My mother, God rest her, was engaged in mortal combat with clutter for most of her life, and in spite of raising seven children, one special needs, several others chronically ill, she did remarkably well. The house might not have always been white glove clean, but it was presentable. After Dad died however, and she moved into her own apartment, she found she could still keep things tidy if she put stuff in her closets.

A lot of stuff.

During one visit, I decided to take matters into my own hands when I noticed that not only could I not put one more thing in her utility closet, but I could not even find enough free floor space to enter it.
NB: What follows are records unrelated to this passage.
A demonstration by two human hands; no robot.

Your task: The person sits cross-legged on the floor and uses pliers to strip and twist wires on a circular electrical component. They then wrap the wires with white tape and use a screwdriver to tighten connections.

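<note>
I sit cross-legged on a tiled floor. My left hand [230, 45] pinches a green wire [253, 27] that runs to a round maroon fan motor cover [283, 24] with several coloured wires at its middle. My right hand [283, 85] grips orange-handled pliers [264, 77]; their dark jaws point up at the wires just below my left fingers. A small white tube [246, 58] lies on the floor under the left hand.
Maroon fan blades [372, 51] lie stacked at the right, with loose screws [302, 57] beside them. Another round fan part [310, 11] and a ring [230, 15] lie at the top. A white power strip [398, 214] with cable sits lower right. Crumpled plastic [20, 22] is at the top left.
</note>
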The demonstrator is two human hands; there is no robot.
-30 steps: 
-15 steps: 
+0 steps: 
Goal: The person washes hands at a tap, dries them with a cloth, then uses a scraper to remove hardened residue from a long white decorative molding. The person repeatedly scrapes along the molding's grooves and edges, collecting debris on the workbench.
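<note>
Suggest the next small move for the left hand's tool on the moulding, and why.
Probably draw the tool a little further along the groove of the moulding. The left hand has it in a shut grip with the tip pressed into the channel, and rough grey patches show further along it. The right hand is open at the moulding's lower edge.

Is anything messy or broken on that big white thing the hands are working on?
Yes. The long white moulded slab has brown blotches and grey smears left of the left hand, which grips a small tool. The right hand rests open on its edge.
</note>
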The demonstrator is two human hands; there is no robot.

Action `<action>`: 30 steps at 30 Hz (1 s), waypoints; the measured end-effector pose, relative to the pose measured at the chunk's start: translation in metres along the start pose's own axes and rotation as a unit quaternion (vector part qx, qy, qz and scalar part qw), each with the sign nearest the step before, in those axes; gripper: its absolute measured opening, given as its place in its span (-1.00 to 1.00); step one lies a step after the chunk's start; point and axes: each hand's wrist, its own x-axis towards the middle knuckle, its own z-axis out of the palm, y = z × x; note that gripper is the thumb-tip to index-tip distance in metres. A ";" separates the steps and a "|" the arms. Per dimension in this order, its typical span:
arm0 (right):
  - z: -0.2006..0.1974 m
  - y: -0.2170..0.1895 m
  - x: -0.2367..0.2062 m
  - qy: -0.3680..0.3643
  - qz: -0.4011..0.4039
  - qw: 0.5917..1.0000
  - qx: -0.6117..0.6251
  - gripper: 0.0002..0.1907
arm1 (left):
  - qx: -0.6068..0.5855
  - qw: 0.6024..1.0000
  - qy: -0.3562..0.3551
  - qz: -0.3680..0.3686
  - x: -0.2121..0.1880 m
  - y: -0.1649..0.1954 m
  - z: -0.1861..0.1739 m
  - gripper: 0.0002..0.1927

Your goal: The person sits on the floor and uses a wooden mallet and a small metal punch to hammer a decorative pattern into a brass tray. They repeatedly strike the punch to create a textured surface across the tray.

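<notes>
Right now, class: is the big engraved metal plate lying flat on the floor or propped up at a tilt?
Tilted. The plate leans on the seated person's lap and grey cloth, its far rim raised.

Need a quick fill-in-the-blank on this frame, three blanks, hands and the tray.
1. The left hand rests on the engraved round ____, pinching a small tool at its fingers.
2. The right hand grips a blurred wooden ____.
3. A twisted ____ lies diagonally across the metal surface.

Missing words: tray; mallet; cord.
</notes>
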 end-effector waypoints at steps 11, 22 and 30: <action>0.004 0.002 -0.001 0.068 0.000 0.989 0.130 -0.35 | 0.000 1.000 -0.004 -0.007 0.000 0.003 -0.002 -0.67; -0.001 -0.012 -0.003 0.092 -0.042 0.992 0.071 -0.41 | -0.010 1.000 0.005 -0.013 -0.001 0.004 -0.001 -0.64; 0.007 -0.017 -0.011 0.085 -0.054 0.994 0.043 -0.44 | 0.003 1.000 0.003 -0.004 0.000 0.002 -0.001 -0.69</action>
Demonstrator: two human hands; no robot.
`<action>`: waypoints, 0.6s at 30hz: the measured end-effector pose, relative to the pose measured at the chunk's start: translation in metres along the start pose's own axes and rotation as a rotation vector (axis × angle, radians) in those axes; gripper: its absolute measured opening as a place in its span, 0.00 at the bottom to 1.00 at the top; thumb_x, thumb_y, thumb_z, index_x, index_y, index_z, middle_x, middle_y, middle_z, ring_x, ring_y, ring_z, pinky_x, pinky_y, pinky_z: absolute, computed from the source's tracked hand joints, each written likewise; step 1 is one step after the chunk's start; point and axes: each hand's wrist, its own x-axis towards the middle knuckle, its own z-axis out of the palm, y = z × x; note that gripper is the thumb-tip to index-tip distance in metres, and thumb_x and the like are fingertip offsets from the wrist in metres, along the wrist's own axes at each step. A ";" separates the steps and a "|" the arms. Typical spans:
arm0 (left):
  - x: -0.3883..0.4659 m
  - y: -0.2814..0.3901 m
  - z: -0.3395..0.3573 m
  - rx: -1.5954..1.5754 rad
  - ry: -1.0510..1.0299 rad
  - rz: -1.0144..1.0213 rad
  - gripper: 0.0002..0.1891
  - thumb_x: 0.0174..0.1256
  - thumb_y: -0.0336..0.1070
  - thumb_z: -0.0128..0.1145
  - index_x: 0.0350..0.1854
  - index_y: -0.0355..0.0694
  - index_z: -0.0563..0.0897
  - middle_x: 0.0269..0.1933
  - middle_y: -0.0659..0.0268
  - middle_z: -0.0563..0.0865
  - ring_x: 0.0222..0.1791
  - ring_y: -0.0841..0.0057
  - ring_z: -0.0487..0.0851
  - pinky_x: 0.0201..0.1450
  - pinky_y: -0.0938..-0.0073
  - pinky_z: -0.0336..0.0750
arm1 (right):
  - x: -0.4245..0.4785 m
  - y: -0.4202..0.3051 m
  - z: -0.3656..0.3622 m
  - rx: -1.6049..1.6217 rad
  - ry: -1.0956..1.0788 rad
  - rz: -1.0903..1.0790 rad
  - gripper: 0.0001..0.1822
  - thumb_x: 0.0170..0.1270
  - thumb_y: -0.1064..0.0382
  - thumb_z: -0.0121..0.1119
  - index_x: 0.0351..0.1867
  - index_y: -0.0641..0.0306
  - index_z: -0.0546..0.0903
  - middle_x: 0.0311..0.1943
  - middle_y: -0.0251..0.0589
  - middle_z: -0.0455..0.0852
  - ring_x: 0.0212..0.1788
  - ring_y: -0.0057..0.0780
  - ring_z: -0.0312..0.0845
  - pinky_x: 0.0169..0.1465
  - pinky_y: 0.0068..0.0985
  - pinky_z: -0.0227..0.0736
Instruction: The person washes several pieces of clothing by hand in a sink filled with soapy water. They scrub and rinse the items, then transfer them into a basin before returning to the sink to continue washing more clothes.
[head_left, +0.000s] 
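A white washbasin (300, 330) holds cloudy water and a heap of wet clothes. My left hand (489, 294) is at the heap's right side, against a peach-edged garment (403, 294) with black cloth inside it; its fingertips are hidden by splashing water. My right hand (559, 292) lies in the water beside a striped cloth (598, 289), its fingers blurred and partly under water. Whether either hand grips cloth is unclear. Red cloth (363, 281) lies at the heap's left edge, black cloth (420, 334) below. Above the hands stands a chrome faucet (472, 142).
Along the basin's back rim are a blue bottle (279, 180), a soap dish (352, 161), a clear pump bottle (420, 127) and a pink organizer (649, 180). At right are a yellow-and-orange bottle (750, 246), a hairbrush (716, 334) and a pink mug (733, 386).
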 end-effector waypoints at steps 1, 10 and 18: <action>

The Mister and I went to work, chucking stuff, organizing stuff, relocating stuff, and chucking stuff. I washed the floor and The Mister made a diagram to hang on the door informing any interested parties where everything was located. And areas that had nothing in them were designated “Space – the final frontier.” We chuckled over that. Mum rolled her eyes.

Some years later, Mum broke her hip after she tripped…in her closet. Bedroom closet this time. The Mister and I went up to take care of her and when I got my first look at her closet I may have uttered an exclamation of surprise and despair that was, shall we say, inappropriate for a good Christian girl. The Mister came running to my aid, glanced in the door, and uttered the same expression.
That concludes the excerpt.